• _Action item_: Give back the full data, unchanged and complete.

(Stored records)
>>>

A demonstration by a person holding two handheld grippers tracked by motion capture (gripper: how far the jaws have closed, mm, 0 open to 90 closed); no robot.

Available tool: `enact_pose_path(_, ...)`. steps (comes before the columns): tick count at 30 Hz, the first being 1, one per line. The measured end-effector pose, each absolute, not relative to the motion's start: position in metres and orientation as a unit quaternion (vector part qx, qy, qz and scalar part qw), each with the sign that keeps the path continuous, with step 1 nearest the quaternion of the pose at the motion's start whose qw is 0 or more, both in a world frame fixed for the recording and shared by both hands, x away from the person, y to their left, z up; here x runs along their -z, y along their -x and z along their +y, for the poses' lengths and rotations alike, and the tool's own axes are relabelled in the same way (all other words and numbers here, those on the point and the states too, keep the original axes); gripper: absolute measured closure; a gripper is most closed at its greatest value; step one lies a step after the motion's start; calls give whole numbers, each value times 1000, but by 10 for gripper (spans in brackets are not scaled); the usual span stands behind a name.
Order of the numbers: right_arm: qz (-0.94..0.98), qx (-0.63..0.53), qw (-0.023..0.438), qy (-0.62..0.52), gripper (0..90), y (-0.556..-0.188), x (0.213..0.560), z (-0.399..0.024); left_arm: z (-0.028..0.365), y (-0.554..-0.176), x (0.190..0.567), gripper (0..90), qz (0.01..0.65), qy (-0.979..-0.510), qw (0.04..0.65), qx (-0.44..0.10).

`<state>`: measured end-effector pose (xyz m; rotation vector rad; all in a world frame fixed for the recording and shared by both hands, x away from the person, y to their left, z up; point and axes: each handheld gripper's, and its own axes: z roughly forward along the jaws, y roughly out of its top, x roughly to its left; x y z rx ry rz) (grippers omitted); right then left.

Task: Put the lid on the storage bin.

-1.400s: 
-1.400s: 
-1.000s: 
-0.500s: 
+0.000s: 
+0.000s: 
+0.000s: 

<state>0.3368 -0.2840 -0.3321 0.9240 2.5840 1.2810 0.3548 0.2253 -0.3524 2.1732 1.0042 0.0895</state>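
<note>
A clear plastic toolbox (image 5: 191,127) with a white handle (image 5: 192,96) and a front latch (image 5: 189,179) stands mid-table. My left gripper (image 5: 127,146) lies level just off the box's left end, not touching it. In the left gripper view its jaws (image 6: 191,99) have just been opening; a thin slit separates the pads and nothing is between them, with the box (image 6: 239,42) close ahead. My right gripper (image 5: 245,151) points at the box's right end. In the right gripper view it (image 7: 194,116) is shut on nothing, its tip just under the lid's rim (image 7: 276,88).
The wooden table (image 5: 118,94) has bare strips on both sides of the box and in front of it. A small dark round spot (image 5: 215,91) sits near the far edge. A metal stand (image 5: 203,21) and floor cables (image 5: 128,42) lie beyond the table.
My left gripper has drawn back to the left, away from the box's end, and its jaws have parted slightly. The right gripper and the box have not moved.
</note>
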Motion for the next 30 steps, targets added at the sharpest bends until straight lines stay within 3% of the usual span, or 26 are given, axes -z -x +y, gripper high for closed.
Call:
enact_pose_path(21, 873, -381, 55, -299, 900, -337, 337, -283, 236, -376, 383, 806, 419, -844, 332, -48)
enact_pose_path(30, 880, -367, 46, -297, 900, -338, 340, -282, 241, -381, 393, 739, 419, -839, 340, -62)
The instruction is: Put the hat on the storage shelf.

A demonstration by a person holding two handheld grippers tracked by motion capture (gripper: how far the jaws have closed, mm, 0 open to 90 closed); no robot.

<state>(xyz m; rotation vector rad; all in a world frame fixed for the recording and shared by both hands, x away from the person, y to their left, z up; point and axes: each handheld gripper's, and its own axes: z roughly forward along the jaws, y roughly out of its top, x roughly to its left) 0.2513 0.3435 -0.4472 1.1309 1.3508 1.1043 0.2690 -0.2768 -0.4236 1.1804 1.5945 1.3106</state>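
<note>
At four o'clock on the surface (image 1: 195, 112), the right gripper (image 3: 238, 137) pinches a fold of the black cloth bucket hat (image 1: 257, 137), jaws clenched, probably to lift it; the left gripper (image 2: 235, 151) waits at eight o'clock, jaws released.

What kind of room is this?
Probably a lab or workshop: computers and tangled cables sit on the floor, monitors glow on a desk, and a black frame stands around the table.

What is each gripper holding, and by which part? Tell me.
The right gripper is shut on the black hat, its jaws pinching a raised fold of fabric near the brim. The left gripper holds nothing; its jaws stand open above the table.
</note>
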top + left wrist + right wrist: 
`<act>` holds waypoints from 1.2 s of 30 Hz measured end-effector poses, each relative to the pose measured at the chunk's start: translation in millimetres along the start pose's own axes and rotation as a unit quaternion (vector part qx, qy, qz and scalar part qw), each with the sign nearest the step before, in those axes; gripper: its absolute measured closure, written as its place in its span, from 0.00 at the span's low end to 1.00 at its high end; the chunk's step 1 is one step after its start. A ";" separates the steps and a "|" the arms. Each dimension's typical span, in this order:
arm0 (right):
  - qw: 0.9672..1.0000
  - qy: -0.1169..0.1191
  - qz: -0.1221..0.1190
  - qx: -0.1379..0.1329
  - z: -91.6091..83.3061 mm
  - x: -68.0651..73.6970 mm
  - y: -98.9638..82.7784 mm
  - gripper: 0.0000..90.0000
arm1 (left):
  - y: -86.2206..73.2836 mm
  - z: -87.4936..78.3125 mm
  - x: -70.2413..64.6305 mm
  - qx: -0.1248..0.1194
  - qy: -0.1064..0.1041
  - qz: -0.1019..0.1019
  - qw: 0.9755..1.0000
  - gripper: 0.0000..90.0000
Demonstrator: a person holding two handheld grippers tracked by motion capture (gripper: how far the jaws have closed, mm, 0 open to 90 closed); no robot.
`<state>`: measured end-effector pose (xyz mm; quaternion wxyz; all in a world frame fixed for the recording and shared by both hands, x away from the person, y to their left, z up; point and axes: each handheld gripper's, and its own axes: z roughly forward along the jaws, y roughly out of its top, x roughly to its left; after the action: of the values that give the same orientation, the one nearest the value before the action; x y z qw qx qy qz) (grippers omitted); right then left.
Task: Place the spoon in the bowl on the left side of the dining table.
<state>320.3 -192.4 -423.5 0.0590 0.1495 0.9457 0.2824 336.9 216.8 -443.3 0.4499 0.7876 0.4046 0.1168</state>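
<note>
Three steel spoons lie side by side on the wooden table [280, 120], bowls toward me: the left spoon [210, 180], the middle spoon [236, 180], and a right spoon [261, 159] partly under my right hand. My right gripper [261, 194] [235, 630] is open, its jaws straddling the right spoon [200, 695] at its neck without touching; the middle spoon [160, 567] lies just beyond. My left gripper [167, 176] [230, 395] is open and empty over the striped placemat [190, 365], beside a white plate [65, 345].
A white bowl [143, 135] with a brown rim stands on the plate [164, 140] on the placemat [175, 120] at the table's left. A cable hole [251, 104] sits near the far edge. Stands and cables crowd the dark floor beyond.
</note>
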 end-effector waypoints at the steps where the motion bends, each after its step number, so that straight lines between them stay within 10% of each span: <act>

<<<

• _Answer to this problem_:
A demonstration by a person holding two handheld grippers tracked by motion capture (gripper: how far the jaws have closed, mm, 0 open to 90 closed); no robot.

Available tool: `enact_pose_path(_, ...)`. steps (comes before the columns): tick count at 30 Hz, the first being 1, one per line. The measured end-effector pose, each absolute, not relative to the motion's start: position in metres and orientation as a unit quaternion (vector part qx, qy, qz and scalar part qw), each with the sign that keeps the path continuous, with step 1 nearest the quaternion of the pose at the motion's start whose qw is 0 or more, both in a world frame fixed for the recording and shared by both hands, x away from the person, y to their left, z up; here x runs along their -z, y along their -x and z along their +y, for the poses' lengths and rotations alike, and the tool's own axes are relabelled in the same way (all other words and numbers here, those on the point and the states too, keep the original axes); gripper: absolute measured closure; a gripper is most closed at its greatest value; step one lies a step after the motion's start; calls give whole numbers, each value times 1000, but by 10 for gripper (spans in brackets are not scaled); the usual span stands behind a name.
Order of the numbers: right_arm: qz (-0.94..0.98), qx (-0.63..0.53), qw (-0.023..0.438), qy (-0.62..0.52), gripper (0..90), y (-0.556..-0.188), x (0.213..0.560), z (-0.399..0.024); left_arm: z (-0.028..0.365), y (-0.554..-0.176), x (0.190..0.567), gripper (0..90), qz (0.01..0.65), qy (-0.979..-0.510), qw (0.04..0.65), qx (-0.44..0.10).

`<state>`: measured end-effector pose (xyz m; rotation vector rad; all in a world frame fixed for the recording and shared by both hands, x away from the person, y to their left, z up; point and axes: each handheld gripper's, and its own axes: z roughly forward along the jaws, y roughly out of its top, x roughly to its left; x y z rx ry rz) (grippers omitted); right then left.

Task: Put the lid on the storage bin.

-1.400s: 
-1.400s: 
-1.000s: 
-0.500s: 
+0.000s: 
+0.000s: 
+0.000s: 

<state>0.3368 -0.2840 -0.3321 0.9240 2.5840 1.2810 0.3548 0.2253 -0.3524 2.1732 1.0042 0.0895</state>
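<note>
A clear plastic toolbox (image 5: 191,127) with a white handle (image 5: 192,96) and a front latch (image 5: 189,179) stands mid-table. My left gripper (image 5: 127,146) lies level just off the box's left end, not touching it. In the left gripper view its jaws (image 6: 191,99) have just been opening; a thin slit separates the pads and nothing is between them, with the box (image 6: 239,42) close ahead. My right gripper (image 5: 245,151) points at the box's right end. In the right gripper view it (image 7: 194,116) is shut on nothing, its tip just under the lid's rim (image 7: 276,88).
The wooden table (image 5: 118,94) has bare strips on both sides of the box and in front of it. A small dark round spot (image 5: 215,91) sits near the far edge. A metal stand (image 5: 203,21) and floor cables (image 5: 128,42) lie beyond the table.
My left gripper has drawn back to the left, away from the box's end, and its jaws have parted slightly. The right gripper and the box have not moved.
</note>
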Motion for the next 30 steps, targets added at the sharpest bends until straight lines stay within 3% of the usual span, or 26 are given, axes -z -x +y, gripper high for closed.
Call:
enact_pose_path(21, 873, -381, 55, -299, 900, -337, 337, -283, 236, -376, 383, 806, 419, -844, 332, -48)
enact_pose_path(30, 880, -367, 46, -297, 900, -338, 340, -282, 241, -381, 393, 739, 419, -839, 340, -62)
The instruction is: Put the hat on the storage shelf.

A demonstration by a person holding two handheld grippers tracked by motion capture (gripper: how far the jaws have closed, mm, 0 open to 90 closed); no robot.

<state>(xyz m; rotation vector rad; all in a world frame fixed for the recording and shared by both hands, x away from the person, y to their left, z up; point and axes: each handheld gripper's, and its own axes: z roughly forward along the jaws, y roughly out of its top, x roughly to its left) 0.2513 0.3435 -0.4472 1.1309 1.3508 1.1043 0.2690 -0.2768 -0.4236 1.1804 1.5945 1.3106</state>
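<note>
At four o'clock on the surface (image 1: 195, 112), the right gripper (image 3: 238, 137) pinches a fold of the black cloth bucket hat (image 1: 257, 137), jaws clenched, probably to lift it; the left gripper (image 2: 235, 151) waits at eight o'clock, jaws released.

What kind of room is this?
Probably a lab or workshop: computers and tangled cables sit on the floor, monitors glow on a desk, and a black frame stands around the table.

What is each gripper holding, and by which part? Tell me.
The right gripper is shut on the black hat, its jaws pinching a raised fold of fabric near the brim. The left gripper holds nothing; its jaws stand open above the table.
</note>
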top + left wrist + right wrist: 
`<act>` holds waypoints from 1.2 s of 30 Hz measured end-effector poses, each relative to the pose measured at the chunk's start: translation in millimetres along the start pose's own axes and rotation as a unit quaternion (vector part qx, qy, qz and scalar part qw), each with the sign nearest the step before, in those axes; gripper: its absolute measured closure, written as its place in its span, from 0.00 at the span's low end to 1.00 at its high end; the chunk's step 1 is one step after its start. A ";" separates the steps and a "|" the arms. Each dimension's typical span, in this order:
arm0 (right):
  - qw: 0.9672..1.0000
  - qy: -0.1169..0.1191
  - qz: -0.1221..0.1190
  - qx: -0.1379..0.1329
  - z: -91.6091..83.3061 mm
  - x: -68.0651..73.6970 mm
  - y: -98.9638..82.7784 mm
  - gripper: 0.0000..90.0000
arm1 (left):
  - y: -86.2206..73.2836 mm
  - z: -87.4936..78.3125 mm
  - x: -70.2413..64.6305 mm
  - qx: -0.1248..0.1194
  - qy: -0.1064..0.1041
  - qz: -0.1019..0.1019
  - qw: 0.9755..1.0000
  - gripper: 0.0000..90.0000
Demonstrator: a person holding two handheld grippers tracked by motion capture (gripper: how far the jaws have closed, mm, 0 open to 90 closed); no robot.
`<state>`: measured end-effector pose (xyz mm; quaternion wxyz; all in a world frame fixed for the recording and shared by both hands, x away from the person, y to their left, z up; point and axes: each handheld gripper's, and its own axes: z roughly forward along the jaws, y roughly out of its top, x roughly to its left; after the action: of the values that give the same orientation, the one nearest the value before the action; x y z qw qx qy qz) (grippers omitted); right then left.
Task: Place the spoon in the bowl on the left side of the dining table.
<state>320.3 -192.4 -423.5 0.0590 0.1495 0.9457 0.2824 336.9 216.8 -443.3 0.4499 0.7876 0.4046 0.1168</state>
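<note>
Three steel spoons lie side by side on the wooden table [280, 120], bowls toward me: the left spoon [210, 180], the middle spoon [236, 180], and a right spoon [261, 159] partly under my right hand. My right gripper [261, 194] [235, 630] is open, its jaws straddling the right spoon [200, 695] at its neck without touching; the middle spoon [160, 567] lies just beyond. My left gripper [167, 176] [230, 395] is open and empty over the striped placemat [190, 365], beside a white plate [65, 345].
A white bowl [143, 135] with a brown rim stands on the plate [164, 140] on the placemat [175, 120] at the table's left. A cable hole [251, 104] sits near the far edge. Stands and cables crowd the dark floor beyond.
</note>
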 end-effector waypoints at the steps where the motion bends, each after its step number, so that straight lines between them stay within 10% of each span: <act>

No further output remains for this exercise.